U.S. Senate Approves Legislation to Permanently Fund the Nation’s Most Important Tool for Conservation

The promise made nearly six decades ago to permanently protect forests in the United States is within close reach of being fulfilled, thanks to the decision by the U.S. Senate today to approve the Great American Outdoors Act.

The legislation would double, to $900 million annually, the size of the Land and Water Conservation Fund (LWCF) – the nation’s most important tool for conservation and providing people with access to public land.

The funding would be used by governments to buy land from willing sellers. Most of this land would be open to the public to use for hiking, biking, fishing and more.

The funding also would support the Forest Legacy Program, the only federal program for protecting privately-owned forests through conservation easements or land purchases. The easements, which are voluntary, allow landowners to harvest timber but not develop their land.

Landowners willing to do this are out there. But the funding to meet this demand has not been available.
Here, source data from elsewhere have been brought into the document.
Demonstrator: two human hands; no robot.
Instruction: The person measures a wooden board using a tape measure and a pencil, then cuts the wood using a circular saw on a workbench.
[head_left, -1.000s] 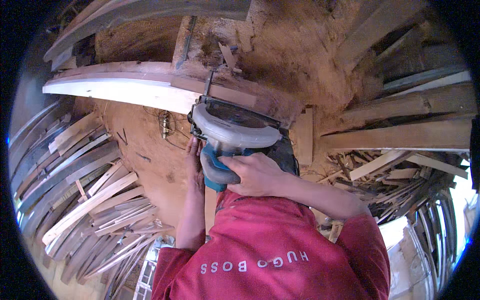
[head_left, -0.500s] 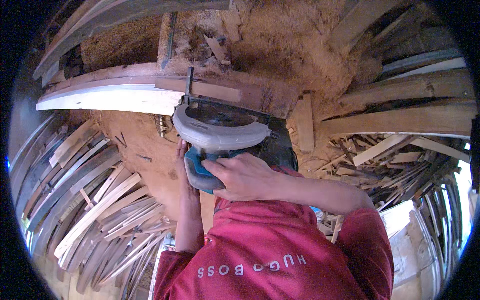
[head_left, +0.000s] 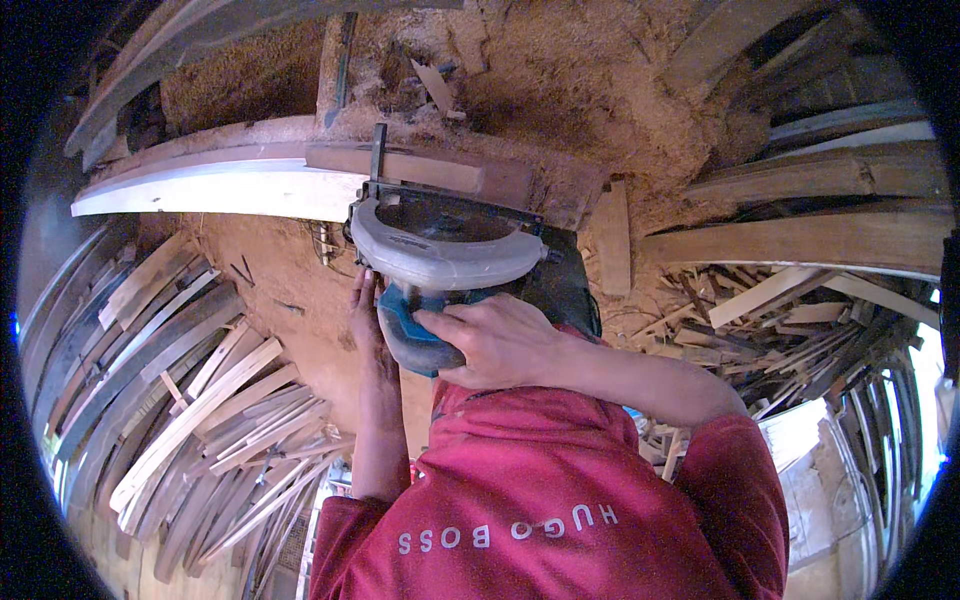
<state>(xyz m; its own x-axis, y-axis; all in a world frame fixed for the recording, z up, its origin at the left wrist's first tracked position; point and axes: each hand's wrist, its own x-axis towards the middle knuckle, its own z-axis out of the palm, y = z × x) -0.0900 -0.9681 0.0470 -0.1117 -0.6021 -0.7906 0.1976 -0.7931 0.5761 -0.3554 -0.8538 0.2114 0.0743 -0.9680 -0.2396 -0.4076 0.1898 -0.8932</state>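
Note:
My right hand point(head_left: 503, 342) is wrapped round the rear handle of a teal circular saw point(head_left: 445, 257) with a grey curved blade guard. The saw rests on wood at the bench's near edge, with a dark metal guide bar point(head_left: 378, 152) sticking out on its far side. Left of the saw, my left hand point(head_left: 369, 318) is raised with its fingers stretched out, fingertips close to the saw's front left corner. Whether they touch it I cannot tell. A long pale board point(head_left: 220, 190) runs left from the saw, and a shorter brown strip point(head_left: 420, 170) lies beyond it. The blade's cutting edge is hidden.
Stacked planks and strips point(head_left: 200, 420) fill the left side. At right lie thick boards point(head_left: 800, 232) and a heap of wood offcuts point(head_left: 770, 345). Sawdust point(head_left: 590, 90) covers the far area, with a small wood scrap point(head_left: 435, 85) in it. A narrow board point(head_left: 611, 240) stands right of the saw.
The whole view has shifted slightly, so the bench and saw appear a little higher. The saw and my right hand sit slightly farther right. Both hands keep nearly the same pose.

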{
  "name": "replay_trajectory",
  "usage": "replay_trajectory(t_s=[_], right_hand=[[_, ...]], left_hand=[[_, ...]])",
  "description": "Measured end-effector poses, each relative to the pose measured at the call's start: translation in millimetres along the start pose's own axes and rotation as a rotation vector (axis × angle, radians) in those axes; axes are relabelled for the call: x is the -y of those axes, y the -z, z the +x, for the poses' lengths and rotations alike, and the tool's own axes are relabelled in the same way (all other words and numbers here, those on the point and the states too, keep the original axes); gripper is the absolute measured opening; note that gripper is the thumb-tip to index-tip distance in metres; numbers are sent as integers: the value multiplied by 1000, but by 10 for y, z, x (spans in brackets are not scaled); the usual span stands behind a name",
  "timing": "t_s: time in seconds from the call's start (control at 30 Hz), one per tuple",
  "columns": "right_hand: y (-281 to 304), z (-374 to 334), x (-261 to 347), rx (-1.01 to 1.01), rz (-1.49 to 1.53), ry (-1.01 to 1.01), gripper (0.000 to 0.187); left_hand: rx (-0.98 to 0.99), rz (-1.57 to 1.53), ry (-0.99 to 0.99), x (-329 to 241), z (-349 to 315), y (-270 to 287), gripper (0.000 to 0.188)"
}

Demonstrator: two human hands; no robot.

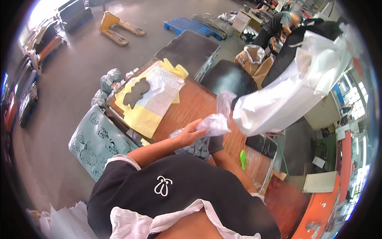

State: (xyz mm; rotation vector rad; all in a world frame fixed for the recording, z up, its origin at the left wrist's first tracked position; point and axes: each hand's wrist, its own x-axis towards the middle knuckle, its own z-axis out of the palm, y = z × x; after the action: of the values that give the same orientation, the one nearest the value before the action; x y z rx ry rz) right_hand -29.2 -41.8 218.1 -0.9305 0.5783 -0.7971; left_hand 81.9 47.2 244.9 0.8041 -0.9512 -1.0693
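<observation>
My left hand [191,134] is bare and closed on a crumpled clear plastic bag [216,125] above the wooden table. A loose end of the bag rises to the right. My right hand [216,143] wears a dark grey glove and sits just under the bag, its fingers hidden. Below the two hands lies clear film with dark grey pieces [197,148] in it; whether either hand touches them I cannot tell. To the right, a green tool [243,159], perhaps a small cutter, rests on the table next to a black flat object [261,146].
Yellow sheets and printed paper [147,119] cover the table's [191,103] left side, with dark grey cut pieces [136,93] on top. A big white plastic sack [274,99] bulges at the right. Beyond are a pallet jack [115,28], a blue pallet [187,26] and another person [278,24].
</observation>
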Motion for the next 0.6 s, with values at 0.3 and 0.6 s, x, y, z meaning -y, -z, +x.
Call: replay_trajectory(t_s=[0.3, 0.6], right_hand=[[-74, -188, 120, -32, -128, -145, 23], [-125, -284, 72, 415, -284, 127, 24]], left_hand=[[-381, -416, 269, 260, 135, 262, 12], [87, -516, -149, 992, 271, 248, 23]])
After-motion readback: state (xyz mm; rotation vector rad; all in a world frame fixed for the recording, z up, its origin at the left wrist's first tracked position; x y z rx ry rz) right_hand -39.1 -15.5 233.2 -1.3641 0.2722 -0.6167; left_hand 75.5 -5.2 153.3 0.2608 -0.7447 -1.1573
LWCF has been shortchanged by more than $22 billion since it was created in 1965.

The Great American Outdoors Act would fully and permanently fund LWCF. The bill was introduced in the House last week and is expected to be voted on this summer. President Trump has publicly stated that he will sign the legislation.

There is a sense of urgency for this legislation:

  • It would help boost our economy. Outdoor recreation-related businesses are facing dramatically decreased sales and revenue, difficulties with production and distribution, and large numbers of furloughs and layoffs. Every $1 million invested in LWCF could support between 16.8 and 30.8 jobs, according to a recent Boston University study.
  • It would help slow deforestation. The desire to convert forests into land for homes also makes it clear why we need this legislation. The U.S. Forest Service projects that housing density will increase on 55 million acres of forest by 2030. Forest loss at that magnitude could put at risk things like our water supply and wildlife habitat, make it much harder to fight wildfires, and reduce the amount of land where people can hunt and fish.
  • It would be good for our health. Never have the American people valued their parks, trails, forests and waterways more, turning to them for emotional solace and physical activity in this time of isolation and anxiety.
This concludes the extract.